___ Exercise input

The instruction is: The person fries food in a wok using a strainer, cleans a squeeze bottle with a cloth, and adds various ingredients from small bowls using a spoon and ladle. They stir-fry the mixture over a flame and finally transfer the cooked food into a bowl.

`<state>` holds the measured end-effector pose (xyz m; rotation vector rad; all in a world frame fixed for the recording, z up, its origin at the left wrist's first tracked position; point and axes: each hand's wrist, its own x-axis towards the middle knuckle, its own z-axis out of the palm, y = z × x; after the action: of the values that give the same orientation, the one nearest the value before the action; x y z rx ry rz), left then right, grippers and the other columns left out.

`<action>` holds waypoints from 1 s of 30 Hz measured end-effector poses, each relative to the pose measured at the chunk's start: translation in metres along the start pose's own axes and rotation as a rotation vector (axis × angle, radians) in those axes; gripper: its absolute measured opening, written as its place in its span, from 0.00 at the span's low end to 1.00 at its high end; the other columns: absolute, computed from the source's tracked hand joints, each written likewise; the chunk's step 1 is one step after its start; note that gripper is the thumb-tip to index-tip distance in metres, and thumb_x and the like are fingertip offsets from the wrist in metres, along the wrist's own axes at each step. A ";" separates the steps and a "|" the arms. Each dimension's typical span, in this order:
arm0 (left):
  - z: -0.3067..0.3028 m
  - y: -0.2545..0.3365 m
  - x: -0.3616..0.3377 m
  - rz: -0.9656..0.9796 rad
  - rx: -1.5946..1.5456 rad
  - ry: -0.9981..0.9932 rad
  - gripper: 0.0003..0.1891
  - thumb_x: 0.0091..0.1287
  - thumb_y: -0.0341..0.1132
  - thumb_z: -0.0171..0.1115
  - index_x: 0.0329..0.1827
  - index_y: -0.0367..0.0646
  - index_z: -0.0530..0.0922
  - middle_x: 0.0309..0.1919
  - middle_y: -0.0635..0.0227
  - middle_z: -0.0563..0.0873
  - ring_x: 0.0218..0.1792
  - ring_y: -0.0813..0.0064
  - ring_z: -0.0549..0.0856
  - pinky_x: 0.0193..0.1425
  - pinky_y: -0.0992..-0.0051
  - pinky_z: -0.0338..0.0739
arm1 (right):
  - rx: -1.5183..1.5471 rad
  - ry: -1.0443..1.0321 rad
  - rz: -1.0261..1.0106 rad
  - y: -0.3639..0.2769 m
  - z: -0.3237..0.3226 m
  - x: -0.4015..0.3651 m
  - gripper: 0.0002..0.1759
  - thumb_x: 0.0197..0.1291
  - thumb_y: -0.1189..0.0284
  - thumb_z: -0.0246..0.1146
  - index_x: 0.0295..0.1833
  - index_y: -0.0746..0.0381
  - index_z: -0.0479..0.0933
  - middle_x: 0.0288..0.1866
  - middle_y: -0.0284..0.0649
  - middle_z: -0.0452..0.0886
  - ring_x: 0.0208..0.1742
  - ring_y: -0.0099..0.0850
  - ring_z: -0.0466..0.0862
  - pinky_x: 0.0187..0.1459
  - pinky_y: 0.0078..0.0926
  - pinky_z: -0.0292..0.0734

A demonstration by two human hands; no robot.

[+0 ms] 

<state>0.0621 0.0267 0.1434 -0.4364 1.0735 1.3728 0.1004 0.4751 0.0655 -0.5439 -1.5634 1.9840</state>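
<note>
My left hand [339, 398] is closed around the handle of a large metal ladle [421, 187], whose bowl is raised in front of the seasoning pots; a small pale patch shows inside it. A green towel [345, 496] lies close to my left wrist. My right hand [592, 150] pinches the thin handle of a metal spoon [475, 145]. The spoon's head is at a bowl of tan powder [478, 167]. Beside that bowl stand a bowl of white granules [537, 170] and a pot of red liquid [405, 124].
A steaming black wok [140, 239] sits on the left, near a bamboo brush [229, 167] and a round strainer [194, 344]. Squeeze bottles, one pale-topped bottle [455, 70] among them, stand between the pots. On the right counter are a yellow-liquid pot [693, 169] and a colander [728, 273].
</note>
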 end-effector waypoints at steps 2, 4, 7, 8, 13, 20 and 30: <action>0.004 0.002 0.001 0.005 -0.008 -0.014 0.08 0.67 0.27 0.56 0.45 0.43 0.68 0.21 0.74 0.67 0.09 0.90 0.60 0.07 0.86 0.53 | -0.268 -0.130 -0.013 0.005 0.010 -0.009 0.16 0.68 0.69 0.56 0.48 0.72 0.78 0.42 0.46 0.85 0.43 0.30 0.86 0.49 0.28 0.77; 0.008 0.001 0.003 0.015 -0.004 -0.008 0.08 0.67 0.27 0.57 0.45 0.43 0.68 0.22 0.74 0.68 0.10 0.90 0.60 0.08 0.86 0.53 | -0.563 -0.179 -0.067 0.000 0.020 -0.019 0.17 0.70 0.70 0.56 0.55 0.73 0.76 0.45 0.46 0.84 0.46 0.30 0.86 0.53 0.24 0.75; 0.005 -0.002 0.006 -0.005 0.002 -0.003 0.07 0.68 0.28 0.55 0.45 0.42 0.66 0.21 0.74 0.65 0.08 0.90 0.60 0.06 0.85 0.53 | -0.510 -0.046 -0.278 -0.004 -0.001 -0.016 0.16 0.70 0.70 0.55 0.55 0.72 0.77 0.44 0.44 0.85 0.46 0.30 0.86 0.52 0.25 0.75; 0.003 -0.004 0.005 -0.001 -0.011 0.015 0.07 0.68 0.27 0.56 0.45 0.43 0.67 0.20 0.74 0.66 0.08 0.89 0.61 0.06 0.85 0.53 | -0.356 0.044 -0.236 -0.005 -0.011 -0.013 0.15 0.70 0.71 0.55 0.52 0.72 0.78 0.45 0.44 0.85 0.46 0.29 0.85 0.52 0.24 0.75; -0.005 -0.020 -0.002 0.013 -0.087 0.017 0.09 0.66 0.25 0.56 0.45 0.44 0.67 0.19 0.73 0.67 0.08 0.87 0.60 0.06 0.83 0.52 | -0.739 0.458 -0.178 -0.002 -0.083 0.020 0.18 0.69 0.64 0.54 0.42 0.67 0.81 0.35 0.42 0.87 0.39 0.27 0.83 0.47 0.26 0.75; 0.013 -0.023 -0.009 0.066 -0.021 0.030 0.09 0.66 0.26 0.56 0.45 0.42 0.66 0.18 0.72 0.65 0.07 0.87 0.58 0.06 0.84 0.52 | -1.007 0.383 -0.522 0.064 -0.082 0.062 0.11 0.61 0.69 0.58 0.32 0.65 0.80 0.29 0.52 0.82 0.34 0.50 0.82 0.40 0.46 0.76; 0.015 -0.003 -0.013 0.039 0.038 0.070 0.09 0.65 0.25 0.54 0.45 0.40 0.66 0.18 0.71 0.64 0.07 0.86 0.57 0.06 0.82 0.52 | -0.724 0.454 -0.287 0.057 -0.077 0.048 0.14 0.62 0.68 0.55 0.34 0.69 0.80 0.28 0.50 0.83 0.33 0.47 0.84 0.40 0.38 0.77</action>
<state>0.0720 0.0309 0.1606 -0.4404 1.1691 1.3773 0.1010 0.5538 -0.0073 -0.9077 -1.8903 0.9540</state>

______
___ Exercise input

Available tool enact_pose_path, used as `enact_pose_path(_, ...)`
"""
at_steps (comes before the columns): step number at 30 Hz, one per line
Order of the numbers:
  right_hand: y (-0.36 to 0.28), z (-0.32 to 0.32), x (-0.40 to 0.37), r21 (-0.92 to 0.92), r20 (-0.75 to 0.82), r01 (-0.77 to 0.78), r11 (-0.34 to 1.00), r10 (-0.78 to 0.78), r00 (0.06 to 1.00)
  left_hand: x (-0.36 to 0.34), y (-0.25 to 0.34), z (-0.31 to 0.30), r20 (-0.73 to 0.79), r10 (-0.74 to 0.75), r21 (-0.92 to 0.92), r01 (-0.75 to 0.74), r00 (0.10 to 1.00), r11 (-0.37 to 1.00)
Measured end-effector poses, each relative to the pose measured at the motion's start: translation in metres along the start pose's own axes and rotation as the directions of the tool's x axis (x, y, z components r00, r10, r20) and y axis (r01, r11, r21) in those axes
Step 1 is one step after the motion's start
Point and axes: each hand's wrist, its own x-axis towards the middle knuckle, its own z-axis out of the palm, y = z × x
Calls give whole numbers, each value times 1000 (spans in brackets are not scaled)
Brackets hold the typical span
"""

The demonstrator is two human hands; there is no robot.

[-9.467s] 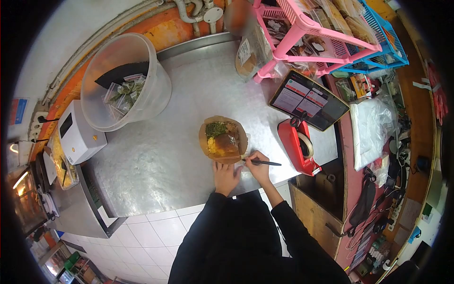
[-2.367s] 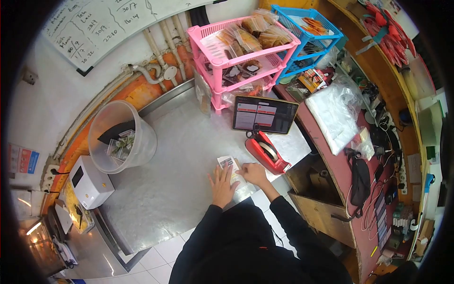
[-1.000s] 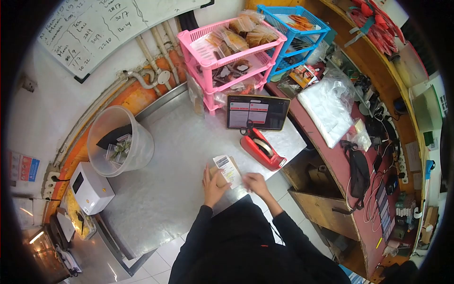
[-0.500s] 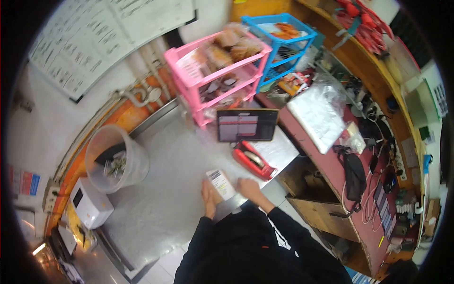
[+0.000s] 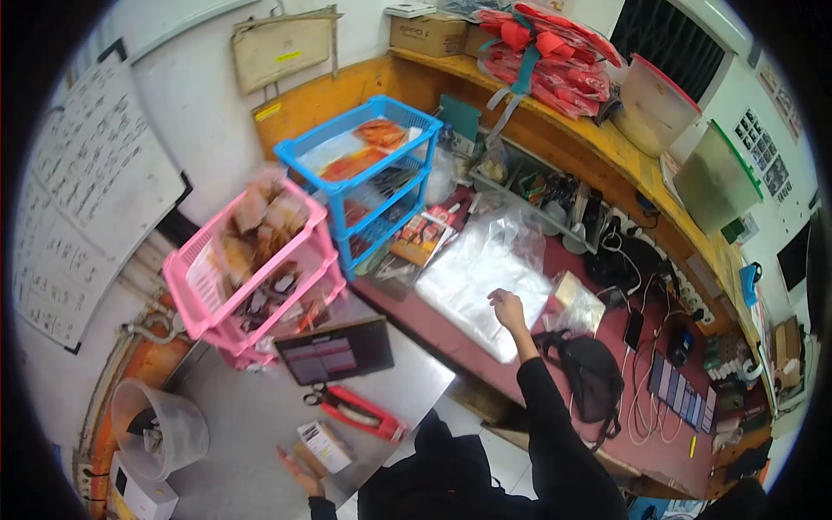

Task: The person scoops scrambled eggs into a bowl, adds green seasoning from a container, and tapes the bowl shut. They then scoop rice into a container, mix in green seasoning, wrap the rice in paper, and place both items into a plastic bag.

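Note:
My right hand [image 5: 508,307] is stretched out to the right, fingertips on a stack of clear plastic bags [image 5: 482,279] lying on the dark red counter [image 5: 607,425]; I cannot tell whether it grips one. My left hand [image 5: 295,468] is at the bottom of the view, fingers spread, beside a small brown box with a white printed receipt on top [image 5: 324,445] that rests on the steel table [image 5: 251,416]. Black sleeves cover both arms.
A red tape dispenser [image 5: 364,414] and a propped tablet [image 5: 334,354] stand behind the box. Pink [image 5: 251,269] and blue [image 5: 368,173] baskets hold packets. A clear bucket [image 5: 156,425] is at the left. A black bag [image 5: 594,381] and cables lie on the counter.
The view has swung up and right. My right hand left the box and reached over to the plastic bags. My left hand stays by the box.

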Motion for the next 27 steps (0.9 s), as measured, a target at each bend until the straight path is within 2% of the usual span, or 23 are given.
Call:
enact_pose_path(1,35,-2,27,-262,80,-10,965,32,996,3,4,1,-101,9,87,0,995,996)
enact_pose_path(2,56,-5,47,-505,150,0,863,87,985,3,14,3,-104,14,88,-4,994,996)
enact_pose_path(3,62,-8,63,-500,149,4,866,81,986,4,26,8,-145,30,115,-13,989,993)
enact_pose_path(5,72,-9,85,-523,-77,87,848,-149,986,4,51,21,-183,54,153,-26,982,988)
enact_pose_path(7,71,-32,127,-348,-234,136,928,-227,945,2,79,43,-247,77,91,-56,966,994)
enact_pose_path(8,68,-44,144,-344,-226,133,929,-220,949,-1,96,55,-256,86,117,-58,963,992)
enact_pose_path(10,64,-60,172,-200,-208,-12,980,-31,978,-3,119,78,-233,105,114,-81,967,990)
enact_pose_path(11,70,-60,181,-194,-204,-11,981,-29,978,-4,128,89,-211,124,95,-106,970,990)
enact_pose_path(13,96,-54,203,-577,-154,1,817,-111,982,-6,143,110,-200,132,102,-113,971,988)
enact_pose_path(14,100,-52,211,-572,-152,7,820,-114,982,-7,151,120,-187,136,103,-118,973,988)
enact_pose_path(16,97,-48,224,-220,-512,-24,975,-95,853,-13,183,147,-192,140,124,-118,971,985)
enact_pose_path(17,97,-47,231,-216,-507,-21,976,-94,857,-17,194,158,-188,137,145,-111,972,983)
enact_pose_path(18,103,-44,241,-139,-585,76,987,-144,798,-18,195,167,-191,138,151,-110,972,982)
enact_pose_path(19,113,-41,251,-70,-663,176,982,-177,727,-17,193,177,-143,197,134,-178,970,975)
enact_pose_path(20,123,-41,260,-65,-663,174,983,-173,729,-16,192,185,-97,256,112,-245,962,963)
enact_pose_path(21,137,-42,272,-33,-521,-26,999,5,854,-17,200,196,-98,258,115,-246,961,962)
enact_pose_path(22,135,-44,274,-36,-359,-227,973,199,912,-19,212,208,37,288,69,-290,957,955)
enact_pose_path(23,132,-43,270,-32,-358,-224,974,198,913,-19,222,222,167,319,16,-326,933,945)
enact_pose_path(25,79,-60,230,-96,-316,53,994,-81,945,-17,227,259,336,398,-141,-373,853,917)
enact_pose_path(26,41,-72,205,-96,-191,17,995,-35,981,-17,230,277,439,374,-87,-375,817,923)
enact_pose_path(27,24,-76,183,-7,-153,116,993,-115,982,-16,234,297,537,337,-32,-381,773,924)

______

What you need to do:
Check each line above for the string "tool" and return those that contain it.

Task answer:
Available tool enact_pose_path, used as `enact_pose_path(_, ...)`
Measured end-effector poses, each relative to the pose measured at the motion's start: translation in metres along the start pose's own axes and rotation as the directions of the tool's x axis (x, y, z components r00, r10, r20) and y axis (r01, r11, r21) in those axes

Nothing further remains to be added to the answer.